-- What is needed --
Retype the listing that follows without a single change.

-- Provided data --

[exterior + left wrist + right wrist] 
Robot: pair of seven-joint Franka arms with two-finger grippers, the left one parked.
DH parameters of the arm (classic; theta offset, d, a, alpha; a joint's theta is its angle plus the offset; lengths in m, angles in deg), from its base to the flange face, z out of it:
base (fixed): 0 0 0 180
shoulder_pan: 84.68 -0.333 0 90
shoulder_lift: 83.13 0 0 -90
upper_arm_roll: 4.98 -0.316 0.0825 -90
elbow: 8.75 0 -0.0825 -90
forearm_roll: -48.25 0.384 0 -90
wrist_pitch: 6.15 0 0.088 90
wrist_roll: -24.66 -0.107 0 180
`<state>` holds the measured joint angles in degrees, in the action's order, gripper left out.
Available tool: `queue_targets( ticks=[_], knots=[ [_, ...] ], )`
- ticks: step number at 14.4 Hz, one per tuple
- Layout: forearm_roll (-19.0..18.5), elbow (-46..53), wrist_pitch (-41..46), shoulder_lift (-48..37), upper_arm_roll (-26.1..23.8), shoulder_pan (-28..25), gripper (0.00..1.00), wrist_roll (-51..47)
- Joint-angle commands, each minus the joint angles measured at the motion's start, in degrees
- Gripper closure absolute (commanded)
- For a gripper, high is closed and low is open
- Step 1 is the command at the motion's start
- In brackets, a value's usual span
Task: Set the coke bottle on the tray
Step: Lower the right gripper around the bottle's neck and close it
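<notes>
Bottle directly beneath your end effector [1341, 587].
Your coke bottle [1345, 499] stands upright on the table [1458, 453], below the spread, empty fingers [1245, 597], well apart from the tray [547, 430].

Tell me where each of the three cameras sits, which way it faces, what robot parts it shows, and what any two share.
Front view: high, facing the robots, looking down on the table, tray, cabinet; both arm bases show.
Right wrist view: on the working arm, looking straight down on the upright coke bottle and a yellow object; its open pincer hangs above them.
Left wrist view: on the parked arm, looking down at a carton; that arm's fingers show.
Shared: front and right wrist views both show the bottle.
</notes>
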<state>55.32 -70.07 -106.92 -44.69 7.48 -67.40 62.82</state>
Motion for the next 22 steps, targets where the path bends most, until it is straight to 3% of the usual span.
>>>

-- Response --
[exterior + left wrist + right wrist] 
Robot: pair of seven-joint Franka arms with two-finger grippers, the left one parked.
DH parameters of the arm (classic; theta offset, d, a, alpha; a joint's theta is its angle plus the offset; lengths in m, angles in deg), from its base to the flange face, z out of it:
base (fixed): 0 0 0 180
shoulder_pan: 84.68 -0.333 0 90
shoulder_lift: 83.13 0 0 -90
upper_arm_roll: 4.98 -0.316 0.0825 -90
elbow: 8.75 0 -0.0825 -90
forearm_roll: -48.25 0.384 0 -90
wrist_pitch: 6.15 0 0.088 90
wrist_roll: -24.66 -0.107 0 180
`<state>` holds the measured joint angles in degrees, in the action's order, gripper left out.
Available tool: `queue_targets( ticks=[_], knots=[ [_, ...] ], )`
- ticks: step number at 14.4 Hz, one per tuple
- Layout: forearm_roll (-19.0..18.5), elbow (-46..53), wrist_pitch (-41..46), shoulder_lift (-48..37), upper_arm_roll (-26.1..23.8), shoulder_pan (-28..25), gripper (0.00..1.00), wrist_roll (-51..47)
- Joint-angle commands, each minus the joint angles measured at the motion's start, in degrees
- Gripper closure absolute (commanded)
- For a gripper, high is closed and low is open
- Step 1 is the command at the motion's start
- In brackets, a value's usual span
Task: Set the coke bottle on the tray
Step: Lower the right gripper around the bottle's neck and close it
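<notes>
Bottle directly beneath your end effector [1341, 587].
Your coke bottle [1345, 499] stands upright on the table [1458, 453], below the spread, empty fingers [1245, 597], well apart from the tray [547, 430].

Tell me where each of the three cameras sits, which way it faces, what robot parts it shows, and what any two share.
Front view: high, facing the robots, looking down on the table, tray, cabinet; both arm bases show.
Right wrist view: on the working arm, looking straight down on the upright coke bottle and a yellow object; its open pincer hangs above them.
Left wrist view: on the parked arm, looking down at a carton; that arm's fingers show.
Shared: front and right wrist views both show the bottle.
</notes>
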<state>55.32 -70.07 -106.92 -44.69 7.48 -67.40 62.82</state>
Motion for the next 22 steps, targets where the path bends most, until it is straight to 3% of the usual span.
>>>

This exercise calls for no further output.